-- Directions --
Go to the line with "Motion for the" in the material below and copy from there through the line with "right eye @", exactly. Pictures are not copied.

-- Task data --
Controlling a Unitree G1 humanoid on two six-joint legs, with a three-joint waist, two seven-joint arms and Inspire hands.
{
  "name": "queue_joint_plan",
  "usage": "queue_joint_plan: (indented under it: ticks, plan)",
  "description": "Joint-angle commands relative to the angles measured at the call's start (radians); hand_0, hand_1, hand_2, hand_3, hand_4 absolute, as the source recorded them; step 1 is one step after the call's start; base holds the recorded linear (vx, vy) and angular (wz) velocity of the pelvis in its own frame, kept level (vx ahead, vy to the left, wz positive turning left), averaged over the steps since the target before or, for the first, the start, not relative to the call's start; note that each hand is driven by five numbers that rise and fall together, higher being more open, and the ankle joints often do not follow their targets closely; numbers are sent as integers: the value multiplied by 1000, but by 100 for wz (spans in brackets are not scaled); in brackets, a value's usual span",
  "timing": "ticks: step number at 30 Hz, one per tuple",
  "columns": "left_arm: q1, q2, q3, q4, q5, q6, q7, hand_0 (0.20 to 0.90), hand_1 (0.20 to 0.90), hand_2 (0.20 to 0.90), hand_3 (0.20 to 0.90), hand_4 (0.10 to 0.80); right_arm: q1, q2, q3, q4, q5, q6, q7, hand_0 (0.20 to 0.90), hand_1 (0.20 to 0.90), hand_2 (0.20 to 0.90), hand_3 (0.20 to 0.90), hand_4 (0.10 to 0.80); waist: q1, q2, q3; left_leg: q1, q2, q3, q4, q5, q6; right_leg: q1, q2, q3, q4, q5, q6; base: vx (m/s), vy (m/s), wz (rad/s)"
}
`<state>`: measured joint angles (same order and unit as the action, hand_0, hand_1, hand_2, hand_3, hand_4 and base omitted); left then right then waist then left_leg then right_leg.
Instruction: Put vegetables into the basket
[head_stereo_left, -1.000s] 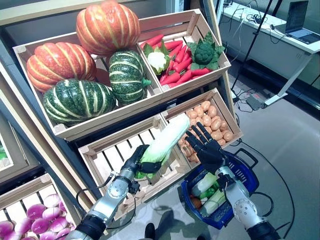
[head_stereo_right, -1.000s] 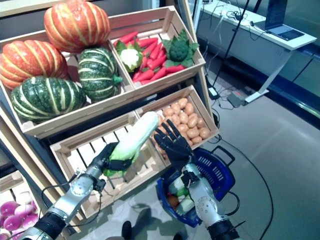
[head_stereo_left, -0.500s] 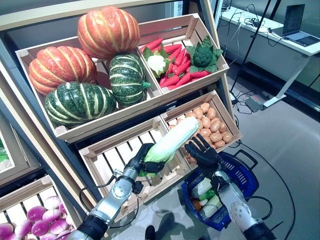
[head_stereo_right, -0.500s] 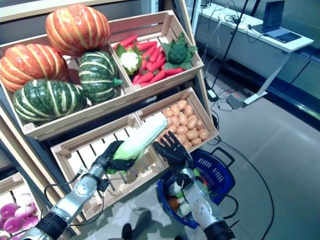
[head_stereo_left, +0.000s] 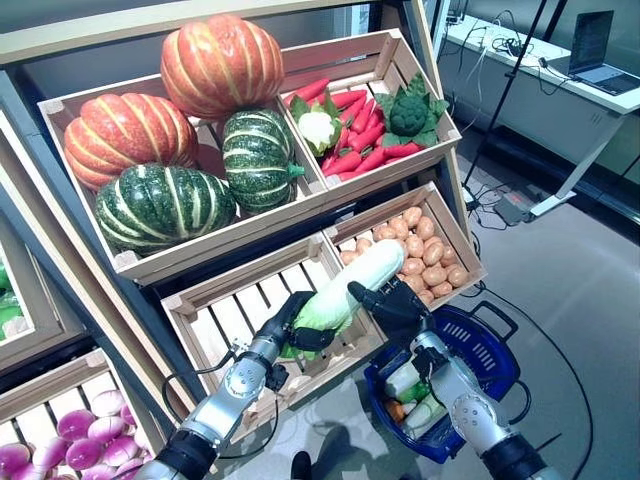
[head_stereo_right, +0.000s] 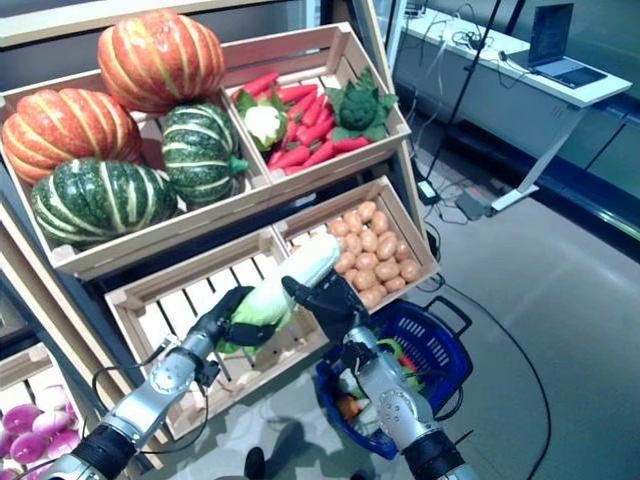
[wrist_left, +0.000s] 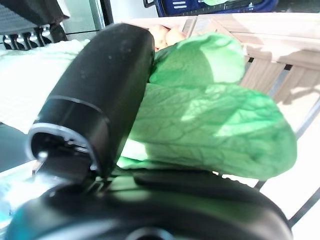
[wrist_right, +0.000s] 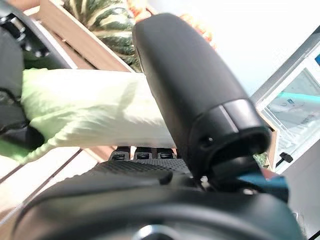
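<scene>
A long napa cabbage (head_stereo_left: 352, 283), white with a leafy green base, is held aloft in front of the slatted crate (head_stereo_left: 228, 312). My left hand (head_stereo_left: 287, 322) is shut on its green base (wrist_left: 200, 125). My right hand (head_stereo_left: 396, 306) meets the white upper half (wrist_right: 95, 110) from the right, with straight fingers laid under it and the thumb above. The blue basket (head_stereo_left: 497, 338) stands on the floor just below my right hand, holding several white-green and orange vegetables.
Wooden shelf crates hold orange and green pumpkins (head_stereo_left: 215, 65), red vegetables with cauliflower and broccoli (head_stereo_left: 350, 130), and potatoes (head_stereo_left: 425, 258). Purple-white turnips (head_stereo_left: 80, 440) fill a low crate at left. A desk with a laptop (head_stereo_left: 590, 55) stands far right.
My right hand came down and left from a spread pose above the basket until its fingers met the cabbage. The left hand kept its hold and lowered the cabbage slightly.
</scene>
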<state>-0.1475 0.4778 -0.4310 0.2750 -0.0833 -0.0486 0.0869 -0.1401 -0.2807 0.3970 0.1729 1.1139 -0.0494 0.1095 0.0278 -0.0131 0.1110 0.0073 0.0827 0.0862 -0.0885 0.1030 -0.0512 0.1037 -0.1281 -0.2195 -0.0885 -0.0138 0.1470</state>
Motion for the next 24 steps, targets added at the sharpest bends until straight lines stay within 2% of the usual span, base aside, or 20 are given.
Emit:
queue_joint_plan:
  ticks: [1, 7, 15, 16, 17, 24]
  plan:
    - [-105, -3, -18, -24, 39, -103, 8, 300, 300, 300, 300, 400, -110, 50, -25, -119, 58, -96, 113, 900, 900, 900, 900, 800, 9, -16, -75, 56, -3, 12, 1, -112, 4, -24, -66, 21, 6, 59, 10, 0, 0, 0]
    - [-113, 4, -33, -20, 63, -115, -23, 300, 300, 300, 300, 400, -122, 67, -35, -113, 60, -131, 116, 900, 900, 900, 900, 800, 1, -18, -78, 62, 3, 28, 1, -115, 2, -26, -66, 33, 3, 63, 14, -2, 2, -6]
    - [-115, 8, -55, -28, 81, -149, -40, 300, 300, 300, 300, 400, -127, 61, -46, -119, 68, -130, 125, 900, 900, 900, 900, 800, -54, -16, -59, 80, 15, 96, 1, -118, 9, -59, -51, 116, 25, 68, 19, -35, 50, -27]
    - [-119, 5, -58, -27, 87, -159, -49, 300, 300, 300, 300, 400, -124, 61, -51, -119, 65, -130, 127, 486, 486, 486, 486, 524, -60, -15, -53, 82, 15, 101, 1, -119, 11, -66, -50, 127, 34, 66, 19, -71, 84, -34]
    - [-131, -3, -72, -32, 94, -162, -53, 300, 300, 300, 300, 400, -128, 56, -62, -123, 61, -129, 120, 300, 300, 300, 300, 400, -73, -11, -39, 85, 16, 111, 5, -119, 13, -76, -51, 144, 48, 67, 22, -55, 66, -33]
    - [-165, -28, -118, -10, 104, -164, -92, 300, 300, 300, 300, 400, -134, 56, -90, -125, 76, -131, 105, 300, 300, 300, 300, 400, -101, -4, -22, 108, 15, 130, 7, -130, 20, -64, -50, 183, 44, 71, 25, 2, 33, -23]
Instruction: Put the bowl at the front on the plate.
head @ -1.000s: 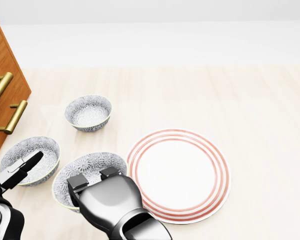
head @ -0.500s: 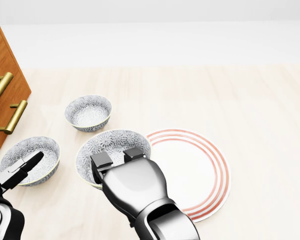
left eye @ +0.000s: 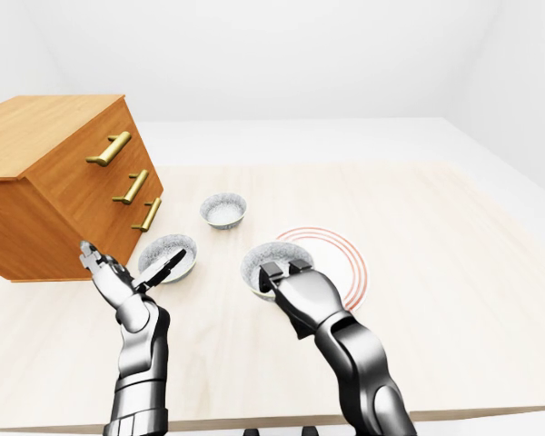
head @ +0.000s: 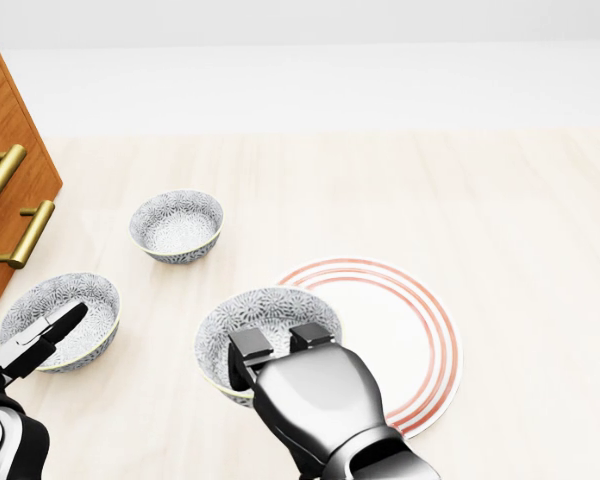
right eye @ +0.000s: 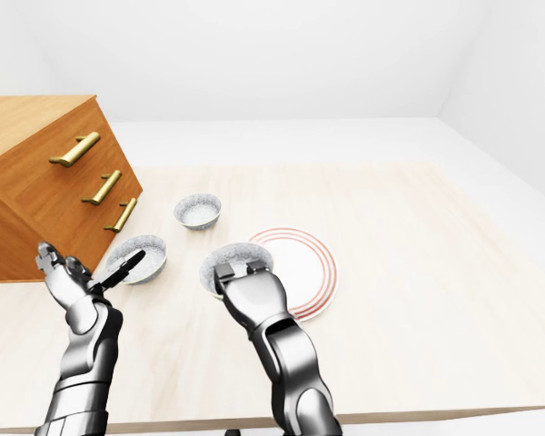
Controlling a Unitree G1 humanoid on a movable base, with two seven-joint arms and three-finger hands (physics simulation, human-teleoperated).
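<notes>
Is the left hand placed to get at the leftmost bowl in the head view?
Probably yes. The left hand is open, with a fingertip over the rim of the leftmost bowl in the head view and nothing between them. Its height above the bowl is unclear.

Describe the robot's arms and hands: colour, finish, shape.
Both arms are glossy silver-grey, built of rounded, segmented shells with darker joints. The left robot hand and right robot hand have black fingers. No cables or markings show.

Right hand [head: 315,395] grips bowl [head: 265,312] overlapping plate [head: 412,330] edge.
</notes>
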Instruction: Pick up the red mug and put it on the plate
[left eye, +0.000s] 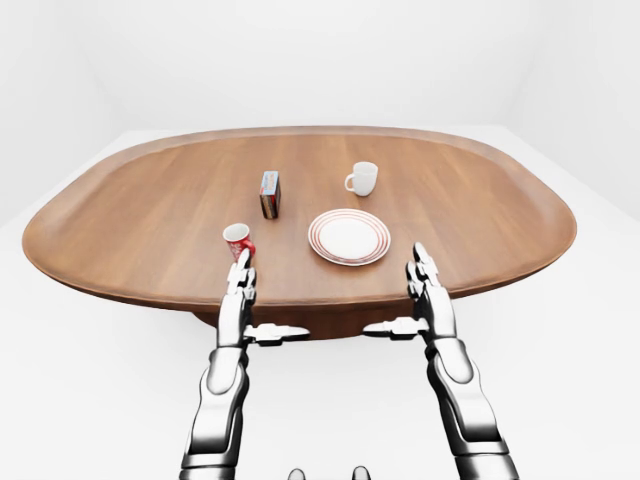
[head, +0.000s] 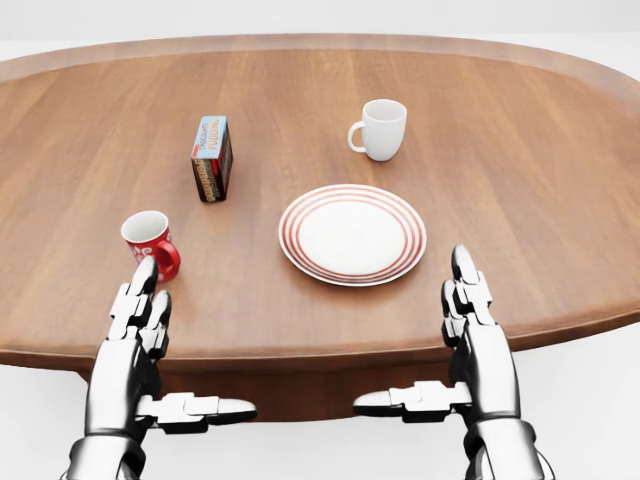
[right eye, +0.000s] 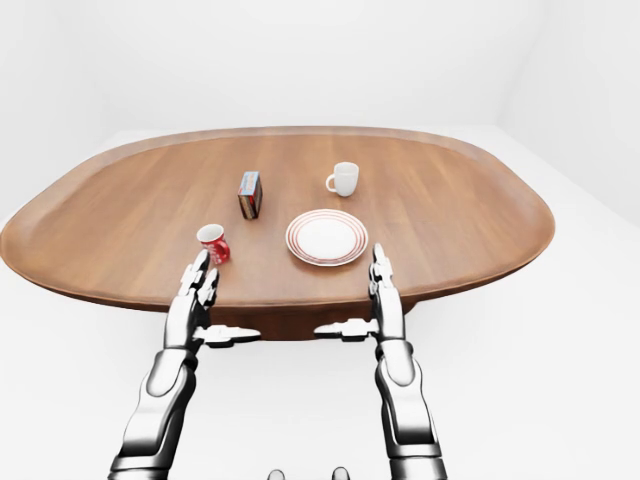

-- Output for this exercise --
Motion for the next 24 steps, targets added at the sharpest bends until straight lines stay within 2% of the usual span, base aside, or 20 are given.
Emit:
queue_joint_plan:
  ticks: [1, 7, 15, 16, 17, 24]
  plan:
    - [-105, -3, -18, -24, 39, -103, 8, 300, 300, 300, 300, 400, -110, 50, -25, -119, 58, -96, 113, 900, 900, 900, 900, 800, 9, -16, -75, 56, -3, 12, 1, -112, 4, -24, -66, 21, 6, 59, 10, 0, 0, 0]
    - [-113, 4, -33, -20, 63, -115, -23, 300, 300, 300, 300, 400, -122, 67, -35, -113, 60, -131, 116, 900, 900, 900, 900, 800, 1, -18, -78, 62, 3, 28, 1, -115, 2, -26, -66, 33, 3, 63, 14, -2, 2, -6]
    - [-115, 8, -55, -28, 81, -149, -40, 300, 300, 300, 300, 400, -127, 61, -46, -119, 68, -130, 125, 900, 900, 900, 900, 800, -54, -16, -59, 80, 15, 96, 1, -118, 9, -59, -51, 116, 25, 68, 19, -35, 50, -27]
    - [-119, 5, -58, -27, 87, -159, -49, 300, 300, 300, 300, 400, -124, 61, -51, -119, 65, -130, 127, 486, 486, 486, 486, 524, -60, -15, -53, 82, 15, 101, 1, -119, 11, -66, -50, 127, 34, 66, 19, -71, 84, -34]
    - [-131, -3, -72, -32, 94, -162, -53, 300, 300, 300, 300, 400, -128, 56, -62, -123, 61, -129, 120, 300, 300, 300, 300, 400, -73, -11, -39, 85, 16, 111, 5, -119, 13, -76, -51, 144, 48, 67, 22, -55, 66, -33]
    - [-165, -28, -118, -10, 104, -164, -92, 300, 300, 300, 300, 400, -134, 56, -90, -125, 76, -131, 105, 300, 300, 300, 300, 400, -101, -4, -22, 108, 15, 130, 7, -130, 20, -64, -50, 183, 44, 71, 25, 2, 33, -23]
Instruction: Put the bowl at the front on the plate.
head @ -1.000s: 
head @ -0.500s: 
left eye @ +0.000s: 
head @ +0.000s: 
right eye @ +0.000s: 

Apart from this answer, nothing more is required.